*EXERCISE DIRECTIONS*. From the entries that follow, pick out all lines holding "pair".

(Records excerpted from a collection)
⁂
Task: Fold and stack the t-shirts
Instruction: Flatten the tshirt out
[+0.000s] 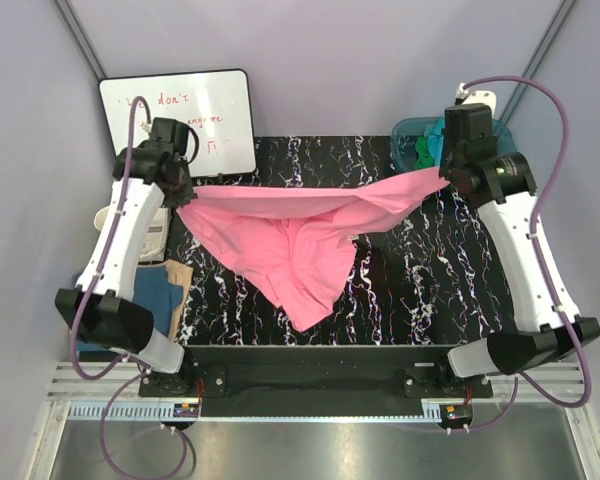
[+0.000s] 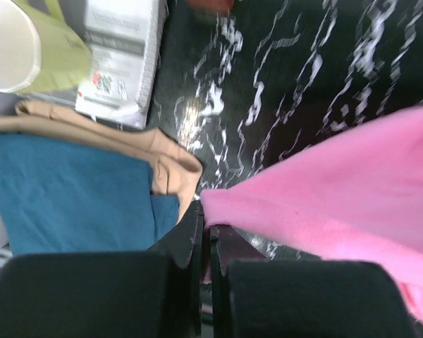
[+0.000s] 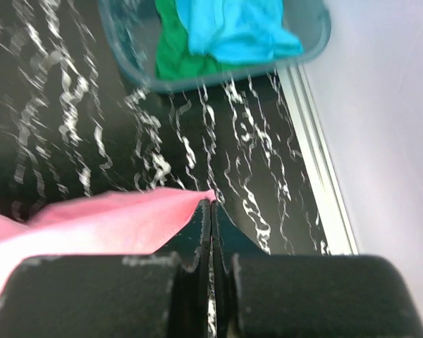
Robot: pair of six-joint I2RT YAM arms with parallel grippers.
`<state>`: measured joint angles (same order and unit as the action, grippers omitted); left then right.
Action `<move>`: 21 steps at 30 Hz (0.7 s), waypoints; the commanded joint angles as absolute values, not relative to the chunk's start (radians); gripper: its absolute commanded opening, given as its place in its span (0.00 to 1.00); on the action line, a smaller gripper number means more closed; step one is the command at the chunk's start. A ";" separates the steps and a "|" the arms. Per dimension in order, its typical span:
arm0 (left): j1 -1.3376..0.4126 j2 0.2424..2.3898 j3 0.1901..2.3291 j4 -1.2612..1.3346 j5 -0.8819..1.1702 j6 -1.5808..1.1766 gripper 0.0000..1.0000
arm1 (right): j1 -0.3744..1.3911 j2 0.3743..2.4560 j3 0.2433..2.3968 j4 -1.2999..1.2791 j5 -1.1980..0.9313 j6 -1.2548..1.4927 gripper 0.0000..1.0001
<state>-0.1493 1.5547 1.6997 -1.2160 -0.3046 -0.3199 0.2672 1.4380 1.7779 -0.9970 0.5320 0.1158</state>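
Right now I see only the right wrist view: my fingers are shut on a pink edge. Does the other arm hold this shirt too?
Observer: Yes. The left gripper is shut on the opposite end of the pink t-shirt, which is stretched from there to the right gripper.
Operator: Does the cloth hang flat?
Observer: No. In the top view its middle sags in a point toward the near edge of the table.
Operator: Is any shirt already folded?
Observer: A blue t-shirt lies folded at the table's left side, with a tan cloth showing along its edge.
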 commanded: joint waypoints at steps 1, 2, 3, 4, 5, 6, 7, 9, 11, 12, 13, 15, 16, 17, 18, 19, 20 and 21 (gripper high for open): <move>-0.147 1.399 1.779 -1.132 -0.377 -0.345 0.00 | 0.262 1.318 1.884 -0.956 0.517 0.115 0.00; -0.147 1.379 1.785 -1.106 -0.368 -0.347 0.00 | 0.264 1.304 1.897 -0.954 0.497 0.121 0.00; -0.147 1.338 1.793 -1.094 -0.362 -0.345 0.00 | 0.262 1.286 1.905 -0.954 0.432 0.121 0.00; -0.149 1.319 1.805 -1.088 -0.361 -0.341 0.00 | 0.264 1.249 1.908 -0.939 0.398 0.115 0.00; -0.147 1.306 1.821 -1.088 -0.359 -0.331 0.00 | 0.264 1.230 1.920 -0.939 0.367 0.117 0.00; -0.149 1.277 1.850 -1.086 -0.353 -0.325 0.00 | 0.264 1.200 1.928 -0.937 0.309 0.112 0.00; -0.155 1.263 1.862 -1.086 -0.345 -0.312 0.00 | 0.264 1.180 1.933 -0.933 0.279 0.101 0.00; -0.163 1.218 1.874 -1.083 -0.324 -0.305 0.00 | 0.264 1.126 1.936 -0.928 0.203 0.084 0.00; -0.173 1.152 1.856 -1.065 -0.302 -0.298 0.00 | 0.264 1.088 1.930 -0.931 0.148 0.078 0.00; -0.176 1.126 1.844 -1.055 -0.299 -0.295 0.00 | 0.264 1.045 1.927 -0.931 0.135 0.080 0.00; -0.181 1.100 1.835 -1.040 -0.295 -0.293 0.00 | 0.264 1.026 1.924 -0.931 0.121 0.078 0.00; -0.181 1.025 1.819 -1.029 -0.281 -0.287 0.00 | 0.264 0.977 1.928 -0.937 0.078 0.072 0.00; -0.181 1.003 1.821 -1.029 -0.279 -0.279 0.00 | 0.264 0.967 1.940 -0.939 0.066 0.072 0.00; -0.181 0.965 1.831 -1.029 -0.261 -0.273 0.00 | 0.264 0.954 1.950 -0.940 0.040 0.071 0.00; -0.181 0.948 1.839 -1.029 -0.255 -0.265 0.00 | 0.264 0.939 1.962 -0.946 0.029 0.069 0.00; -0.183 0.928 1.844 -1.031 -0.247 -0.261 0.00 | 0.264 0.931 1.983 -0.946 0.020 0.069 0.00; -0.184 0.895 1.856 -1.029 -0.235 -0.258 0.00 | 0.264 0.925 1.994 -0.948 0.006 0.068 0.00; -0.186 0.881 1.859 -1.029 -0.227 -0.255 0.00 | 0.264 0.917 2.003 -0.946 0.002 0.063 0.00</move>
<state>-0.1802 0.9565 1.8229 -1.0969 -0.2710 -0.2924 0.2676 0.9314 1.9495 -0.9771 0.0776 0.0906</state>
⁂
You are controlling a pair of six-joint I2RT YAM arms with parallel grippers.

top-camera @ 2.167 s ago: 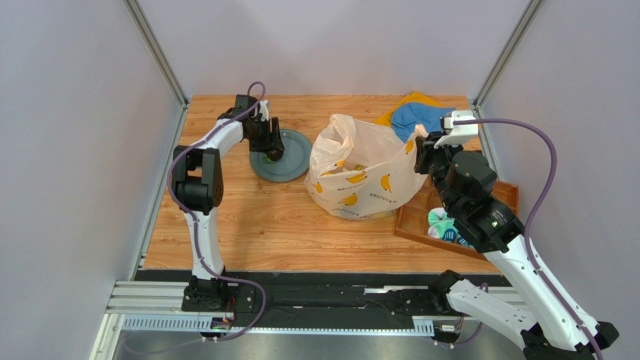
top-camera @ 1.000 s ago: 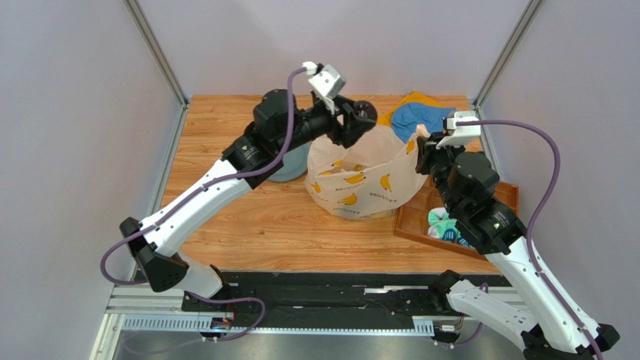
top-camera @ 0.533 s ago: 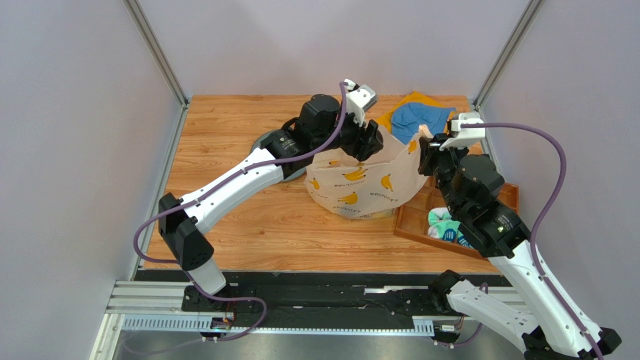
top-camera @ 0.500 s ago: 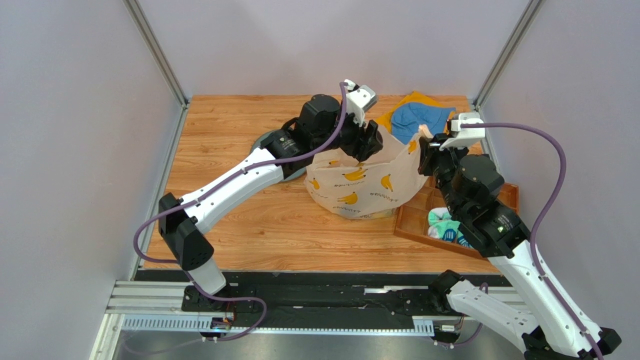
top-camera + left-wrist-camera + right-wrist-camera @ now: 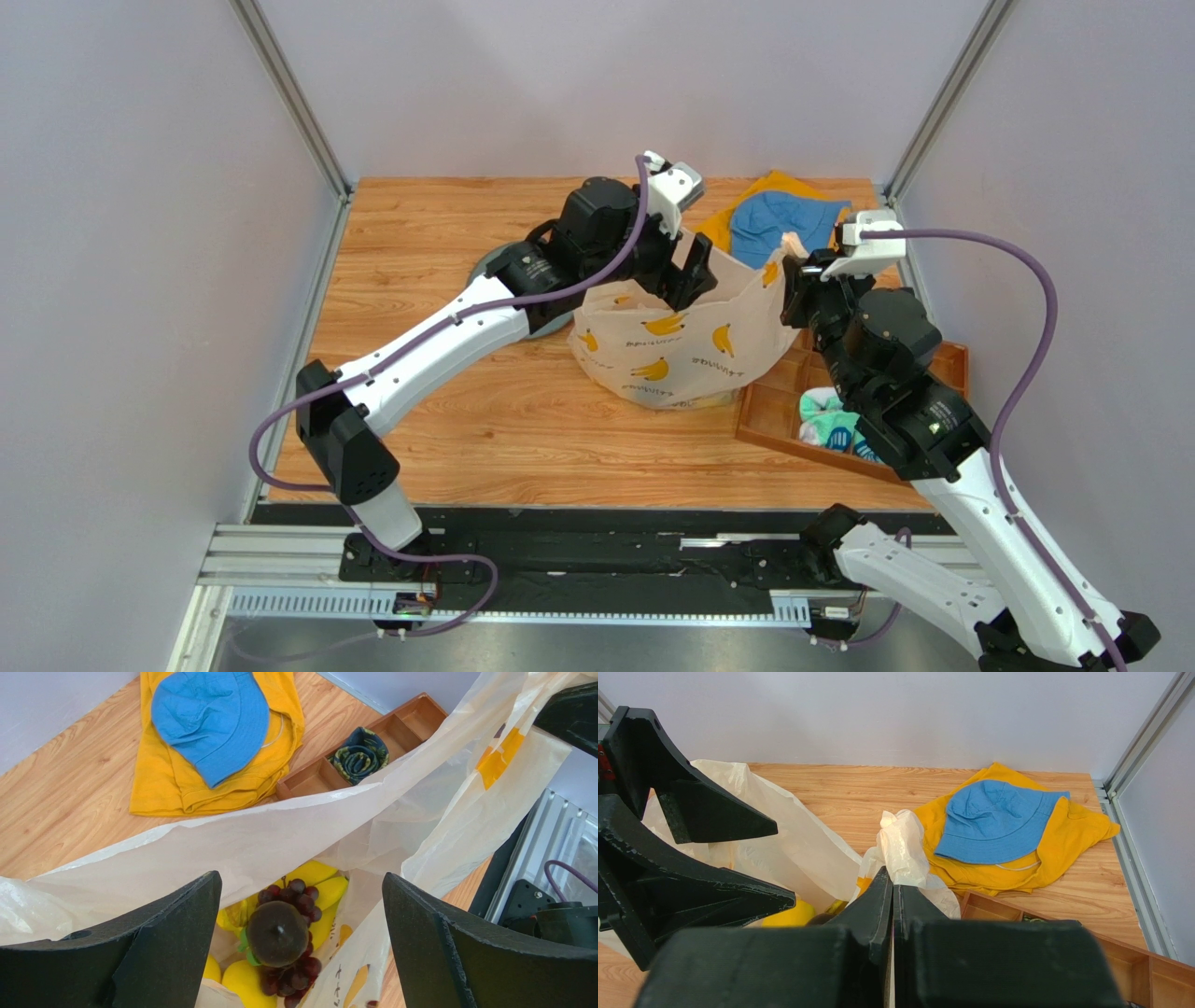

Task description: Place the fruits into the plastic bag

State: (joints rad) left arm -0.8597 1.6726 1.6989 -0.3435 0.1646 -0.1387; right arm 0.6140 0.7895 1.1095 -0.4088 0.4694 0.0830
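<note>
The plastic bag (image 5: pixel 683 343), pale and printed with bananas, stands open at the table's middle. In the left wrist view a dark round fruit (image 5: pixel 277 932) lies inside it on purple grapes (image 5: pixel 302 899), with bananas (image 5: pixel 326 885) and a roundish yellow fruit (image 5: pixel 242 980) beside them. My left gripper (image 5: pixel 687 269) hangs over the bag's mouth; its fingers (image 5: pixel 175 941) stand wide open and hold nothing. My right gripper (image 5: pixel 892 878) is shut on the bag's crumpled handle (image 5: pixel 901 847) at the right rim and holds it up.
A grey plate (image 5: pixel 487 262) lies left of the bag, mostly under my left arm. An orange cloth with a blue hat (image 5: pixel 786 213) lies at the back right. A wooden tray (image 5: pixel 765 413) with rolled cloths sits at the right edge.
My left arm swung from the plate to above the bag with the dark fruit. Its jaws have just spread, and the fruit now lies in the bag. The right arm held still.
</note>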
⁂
*SOLUTION*.
Robot: pair of six-joint I2RT YAM arms with parallel grippers.
You are controlling a pair of six-joint I2RT YAM arms with parallel grippers.

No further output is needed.